The competition was divided into two parts- a task within the category one chose and an extra task. In the mechatronics category the task was to design a 3D-printable emergency brake for an elevator. It had to be placed, with pregiven dimensions, into a L-shaped opening which had holes on the top and bottom surface in order to attach the device. Furthermore there were holes on the sides as well where you could choose from which one a solenoid would hit the device in order to activate it. It was all put into a vise where it was later tested with an minature elevator model. What made the task difficult were the restrictions on the total weight of the materials- 45 grams. The following parts of the task were evaluated:
- Activation time of the device
- Durability of the mechanical strike
- Documentation on how to assemble the device and show it’s open position
The task seemed to be rather tricky. The most crucial part to me seemed to be the fact that the brake of the elevator should work on both sides and not just one. It took me over 8 hours to figure out how to do it, which left me 2 hours to solve the extra task.
The extra task was to build a bowl out of 4 pieces of board paper what would store as much water was possible. In a rush I managed to make a bowl that stored 6,12 litres of water. Water had to be added with a 340ml container which was given to me. After finishing uo the task, I had to quickly run inside to upload the files- I only had couple of minutes left.
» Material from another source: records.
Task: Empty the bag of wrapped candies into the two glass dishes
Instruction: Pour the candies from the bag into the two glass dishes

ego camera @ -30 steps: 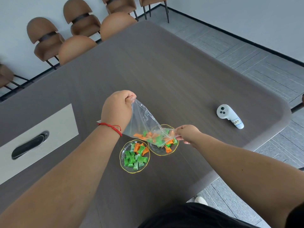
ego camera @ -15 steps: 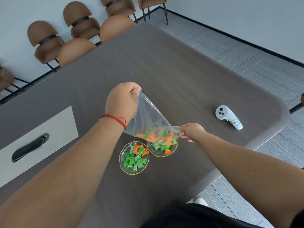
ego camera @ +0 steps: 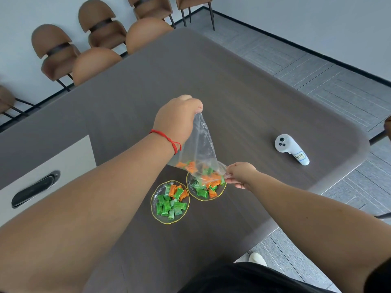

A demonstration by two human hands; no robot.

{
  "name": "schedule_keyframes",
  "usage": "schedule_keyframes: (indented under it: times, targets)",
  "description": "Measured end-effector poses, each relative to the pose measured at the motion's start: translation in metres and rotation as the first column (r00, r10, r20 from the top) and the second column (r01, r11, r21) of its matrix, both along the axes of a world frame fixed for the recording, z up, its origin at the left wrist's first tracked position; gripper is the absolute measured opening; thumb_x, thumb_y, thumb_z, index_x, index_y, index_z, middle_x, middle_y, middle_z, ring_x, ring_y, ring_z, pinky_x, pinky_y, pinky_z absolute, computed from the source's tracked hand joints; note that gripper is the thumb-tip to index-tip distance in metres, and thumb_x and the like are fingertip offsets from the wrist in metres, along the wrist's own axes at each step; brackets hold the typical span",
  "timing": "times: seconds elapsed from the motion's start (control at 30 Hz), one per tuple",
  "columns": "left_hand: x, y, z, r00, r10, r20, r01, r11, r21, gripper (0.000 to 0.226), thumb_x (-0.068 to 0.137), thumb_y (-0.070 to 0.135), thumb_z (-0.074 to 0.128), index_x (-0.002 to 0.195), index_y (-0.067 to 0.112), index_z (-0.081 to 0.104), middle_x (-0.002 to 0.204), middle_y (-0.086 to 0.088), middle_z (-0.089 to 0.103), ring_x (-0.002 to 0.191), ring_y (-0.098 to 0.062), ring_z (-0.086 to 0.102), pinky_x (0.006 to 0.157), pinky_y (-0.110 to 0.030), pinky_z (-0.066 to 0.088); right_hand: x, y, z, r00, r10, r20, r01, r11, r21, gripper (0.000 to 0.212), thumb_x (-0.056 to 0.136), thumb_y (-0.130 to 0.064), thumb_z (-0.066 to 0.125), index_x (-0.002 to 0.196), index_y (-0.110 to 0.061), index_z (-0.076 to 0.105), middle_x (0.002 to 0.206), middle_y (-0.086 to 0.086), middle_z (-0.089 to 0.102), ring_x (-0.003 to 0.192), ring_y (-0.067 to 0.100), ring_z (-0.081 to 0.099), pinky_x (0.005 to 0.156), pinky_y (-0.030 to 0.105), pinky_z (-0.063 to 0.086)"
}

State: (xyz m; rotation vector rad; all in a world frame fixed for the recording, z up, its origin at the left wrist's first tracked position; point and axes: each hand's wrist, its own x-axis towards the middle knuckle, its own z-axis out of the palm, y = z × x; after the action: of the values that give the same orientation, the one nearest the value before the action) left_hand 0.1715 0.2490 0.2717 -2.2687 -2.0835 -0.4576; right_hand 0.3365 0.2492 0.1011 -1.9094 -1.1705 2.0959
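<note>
A clear plastic bag (ego camera: 200, 149) hangs tilted above the table. My left hand (ego camera: 176, 120) pinches its raised bottom corner, and my right hand (ego camera: 240, 174) pinches its low mouth edge. Orange and green wrapped candies (ego camera: 203, 173) lie bunched at the bag's low end, right over the right glass dish (ego camera: 220, 192), which holds several candies. The left glass dish (ego camera: 155, 208), gold-rimmed, sits beside it, full of mostly green candies with a few orange ones.
A white handheld controller (ego camera: 291, 149) lies on the dark table (ego camera: 232, 92) to the right. A pale panel with a black handle (ego camera: 33, 188) is at the left. Brown chairs (ego camera: 95, 62) line the far side. The table's near-right edge drops to grey floor.
My left hand has lifted the bag's closed end higher, steepening the bag. The candies have slid down toward the mouth over the right dish.
</note>
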Motion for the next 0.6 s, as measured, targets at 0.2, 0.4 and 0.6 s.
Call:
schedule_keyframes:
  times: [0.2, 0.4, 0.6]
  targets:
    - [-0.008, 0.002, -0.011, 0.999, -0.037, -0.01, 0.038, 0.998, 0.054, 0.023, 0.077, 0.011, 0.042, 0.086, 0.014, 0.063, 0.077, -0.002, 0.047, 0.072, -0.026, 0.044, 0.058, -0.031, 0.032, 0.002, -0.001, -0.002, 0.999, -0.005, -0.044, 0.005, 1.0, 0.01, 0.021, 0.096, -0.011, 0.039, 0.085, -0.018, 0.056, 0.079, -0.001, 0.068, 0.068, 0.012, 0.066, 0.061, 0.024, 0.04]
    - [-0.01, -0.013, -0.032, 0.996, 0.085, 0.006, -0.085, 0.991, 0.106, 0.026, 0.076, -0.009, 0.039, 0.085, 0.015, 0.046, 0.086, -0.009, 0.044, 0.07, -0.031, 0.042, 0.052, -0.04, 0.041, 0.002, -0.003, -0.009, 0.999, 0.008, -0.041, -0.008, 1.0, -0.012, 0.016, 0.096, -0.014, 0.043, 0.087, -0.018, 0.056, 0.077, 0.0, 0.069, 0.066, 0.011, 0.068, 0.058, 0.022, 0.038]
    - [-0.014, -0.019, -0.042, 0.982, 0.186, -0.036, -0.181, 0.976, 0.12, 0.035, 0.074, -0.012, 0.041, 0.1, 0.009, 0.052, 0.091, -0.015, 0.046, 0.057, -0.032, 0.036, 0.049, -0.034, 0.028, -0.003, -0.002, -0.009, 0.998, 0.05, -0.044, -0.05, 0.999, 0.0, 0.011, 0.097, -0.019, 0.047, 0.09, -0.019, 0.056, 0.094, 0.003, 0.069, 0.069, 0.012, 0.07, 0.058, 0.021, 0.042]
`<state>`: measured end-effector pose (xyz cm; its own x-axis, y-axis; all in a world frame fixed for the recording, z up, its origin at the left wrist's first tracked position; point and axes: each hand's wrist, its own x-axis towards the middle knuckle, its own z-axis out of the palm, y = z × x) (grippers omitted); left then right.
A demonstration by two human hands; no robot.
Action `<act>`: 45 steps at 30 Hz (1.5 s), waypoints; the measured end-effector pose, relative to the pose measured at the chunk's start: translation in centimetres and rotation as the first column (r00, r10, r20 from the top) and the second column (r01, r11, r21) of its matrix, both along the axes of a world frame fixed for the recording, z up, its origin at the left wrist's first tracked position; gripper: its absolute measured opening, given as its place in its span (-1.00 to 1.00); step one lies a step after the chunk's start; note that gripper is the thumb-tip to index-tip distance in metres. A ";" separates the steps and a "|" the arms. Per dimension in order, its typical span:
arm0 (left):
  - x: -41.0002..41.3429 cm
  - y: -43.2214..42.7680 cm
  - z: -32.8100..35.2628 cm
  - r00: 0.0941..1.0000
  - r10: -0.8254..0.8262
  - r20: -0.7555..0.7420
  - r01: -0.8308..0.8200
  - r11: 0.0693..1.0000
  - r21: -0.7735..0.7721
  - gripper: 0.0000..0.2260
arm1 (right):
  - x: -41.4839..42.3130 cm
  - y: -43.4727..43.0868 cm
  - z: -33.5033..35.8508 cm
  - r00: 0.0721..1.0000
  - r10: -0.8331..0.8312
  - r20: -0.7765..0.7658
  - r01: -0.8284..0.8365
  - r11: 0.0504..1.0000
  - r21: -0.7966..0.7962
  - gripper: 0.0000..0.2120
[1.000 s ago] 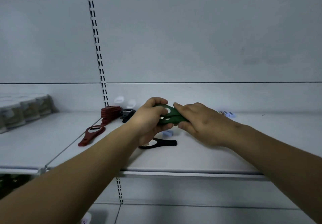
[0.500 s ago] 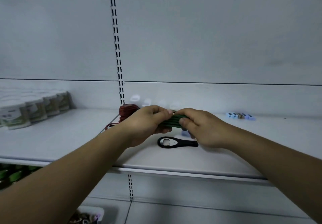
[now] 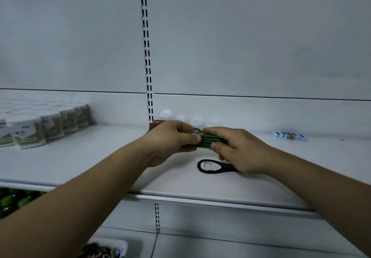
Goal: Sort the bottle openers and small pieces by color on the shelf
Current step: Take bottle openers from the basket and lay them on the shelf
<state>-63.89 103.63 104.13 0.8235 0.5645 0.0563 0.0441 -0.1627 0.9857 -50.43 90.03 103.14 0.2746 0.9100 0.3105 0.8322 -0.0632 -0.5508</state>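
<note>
Together, left hand [image 3: 168, 139] and right hand [image 3: 239, 151] fingers [image 3: 192, 137] grip one green opener stack [image 3: 208, 141]; one black opener [image 3: 212, 166], four small pieces [image 3: 290, 135].

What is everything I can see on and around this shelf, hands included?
green bottle openers: one stack of several, green, held between both grips.
black bottle opener: one, black, flat on the shelf near the front, handle end hidden by the right grip.
red bottle openers: one stack, red, at the back, mostly hidden behind the left grip.
small pieces: four in a row, two light blue, one brown, one lilac, back right.
white tubs: many, white with green labels, far left.
shelf: one, white.
left grip: one bare hand, fingers curled round the green stack's left end.
right grip: one bare hand, pinching its right end.
</note>
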 end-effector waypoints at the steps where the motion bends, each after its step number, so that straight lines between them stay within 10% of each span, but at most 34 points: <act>1: -0.1 0.5 0.1 0.997 0.060 -0.054 -0.052 0.990 0.129 -0.67 | 0.1 0.0 0.2 0.999 -0.032 -0.002 0.032 0.999 0.004 -0.68; 6: -2.4 3.3 1.5 0.925 0.379 -0.014 -0.280 0.708 0.648 -0.61 | 1.8 1.3 1.2 0.950 -0.288 0.117 0.285 0.957 0.045 -0.74; 9: -3.2 3.7 0.9 0.917 0.368 -0.153 -0.090 0.566 0.819 -0.69 | 2.7 3.4 1.0 0.918 -0.355 0.174 0.356 0.934 0.030 -0.80; 21: -2.0 1.0 -1.4 0.859 0.269 -0.436 0.338 0.341 0.877 -0.40 | 3.5 7.1 -0.1 0.764 -0.497 0.411 0.572 0.817 -0.074 -0.93; 45: 4.3 -0.4 -0.5 0.805 0.146 -0.574 0.459 0.460 0.760 -0.66 | 3.7 6.7 0.0 0.873 -0.376 0.311 0.459 0.848 -0.264 -0.82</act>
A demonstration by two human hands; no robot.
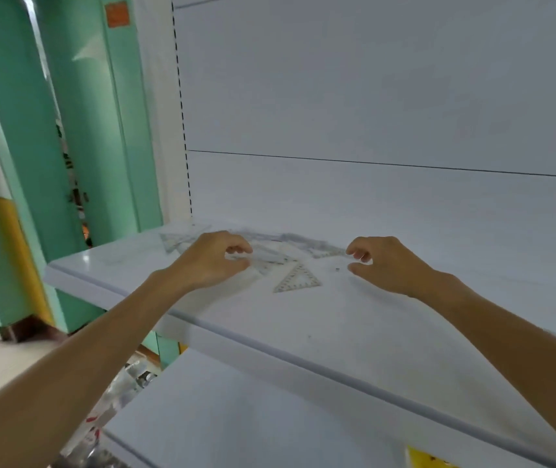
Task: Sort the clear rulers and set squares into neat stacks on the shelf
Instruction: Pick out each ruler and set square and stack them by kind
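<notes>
Several clear rulers and set squares lie scattered on the white shelf [354, 319]. One small set square [298, 280] lies flat alone near the middle. Behind it a loose pile of clear rulers [290, 243] stretches along the shelf, and another set square [171, 241] lies at the far left. My left hand [212, 261] hovers over the left part of the pile, fingers curled and pinching a clear ruler [266, 256]. My right hand [384, 265] is at the right end of the pile, fingers curled and apart, its fingertips beside a ruler's end [328, 253]; I cannot make out any contact.
The shelf's white back panel [371, 113] rises close behind the pile. A lower white shelf [236, 417] juts out below. Green pillars [77, 130] stand to the left, with cluttered goods on the floor at lower left. A yellow tag [428, 461] shows at the bottom edge.
</notes>
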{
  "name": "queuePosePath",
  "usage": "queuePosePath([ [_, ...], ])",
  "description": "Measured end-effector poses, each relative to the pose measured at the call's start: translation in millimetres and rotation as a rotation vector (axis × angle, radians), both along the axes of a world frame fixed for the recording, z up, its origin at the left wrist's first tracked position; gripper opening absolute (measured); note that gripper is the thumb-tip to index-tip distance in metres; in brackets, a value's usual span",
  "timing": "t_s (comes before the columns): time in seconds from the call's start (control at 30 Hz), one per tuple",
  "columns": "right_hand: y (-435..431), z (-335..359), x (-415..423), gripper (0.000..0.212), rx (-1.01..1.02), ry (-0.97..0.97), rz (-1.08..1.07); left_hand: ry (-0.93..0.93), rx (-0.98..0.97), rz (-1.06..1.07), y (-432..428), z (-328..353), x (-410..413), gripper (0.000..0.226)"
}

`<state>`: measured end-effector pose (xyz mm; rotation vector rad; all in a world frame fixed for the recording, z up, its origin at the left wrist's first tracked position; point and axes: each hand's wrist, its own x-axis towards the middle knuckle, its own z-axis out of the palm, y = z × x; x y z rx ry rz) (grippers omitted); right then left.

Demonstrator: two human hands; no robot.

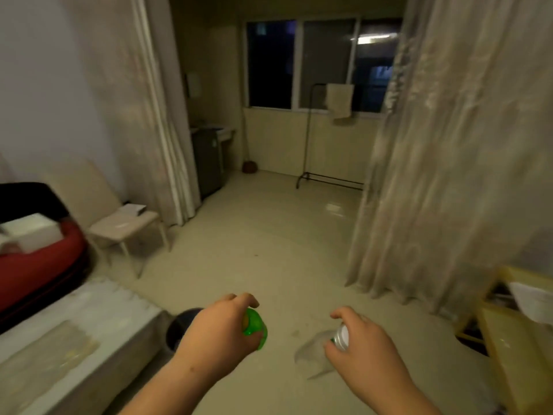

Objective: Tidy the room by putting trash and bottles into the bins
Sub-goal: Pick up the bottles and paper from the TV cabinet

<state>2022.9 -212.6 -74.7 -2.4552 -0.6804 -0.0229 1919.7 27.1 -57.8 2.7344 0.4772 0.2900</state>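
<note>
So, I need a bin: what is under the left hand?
A dark round bin, half covered by the left hand gripping a green bottle. Its inside is hidden.

1. The green bottle (pixel 255 330) is translucent bright green plastic. You grip it in your left hand (pixel 215 330), and only its rounded end shows past your fingers.
2. The clear bottle (pixel 311 353) is silver-capped. You hold it by the cap end in your right hand (pixel 360 339), its see-through body slanting down to the left.
3. The dark round bin (pixel 179 327) stands just beside the bed (pixel 89 333) corner, partly hidden by your left hand.
</note>
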Motion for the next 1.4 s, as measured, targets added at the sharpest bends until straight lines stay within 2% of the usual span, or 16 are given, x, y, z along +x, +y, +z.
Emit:
queuePosePath([
  [0.17,112.0,-2.3,3.8,0.042,-0.004,0.033,0.141,0.032,-0.010,0.160,92.6,-8.0,-30.2,0.048],
  [0.33,195.7,-11.5,24.8,0.040,-0.026,0.047,0.269,0.063,-0.012,0.301,148.0,-19.1,-39.6,0.043],
  [0.83,375.9,-54.4,159.2,0.039,-0.100,0.045,0.607,0.104,-0.053,0.685,240.4,-54.6,35.2,0.044],
  [1.07,460.5,-86.7,182.1,0.038,-0.179,0.087,0.662,0.143,-0.112,0.701,321.6,-94.2,59.0,0.042],
  [1.4,571.9,-161.4,227.2,0.035,-0.279,0.147,0.590,0.238,-0.225,0.559,463.5,-190.5,124.4,0.047],
])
The files were sent on exactly 10 hour mark so the only thing I had to do was to wait for the results.
After 10 days my phone rang. I had already forgotten Enginaator by that point and it came to me with a big surprise that I had scored a hat trick- in a strong competition like this I had the chance wave the flag of TalTech Tartu College high and bring the victory home for the third straight year- even if only in one category out of four. In conclusion I was a little bit dissapointed that the competition was not carried out in it’s usual format however I still feel that the tasks were interesting and they really put me to the test. Enginaator is an excellent way for Estonian students to compete and I hope that the competition will be held for many years to come and even bigger than it is now.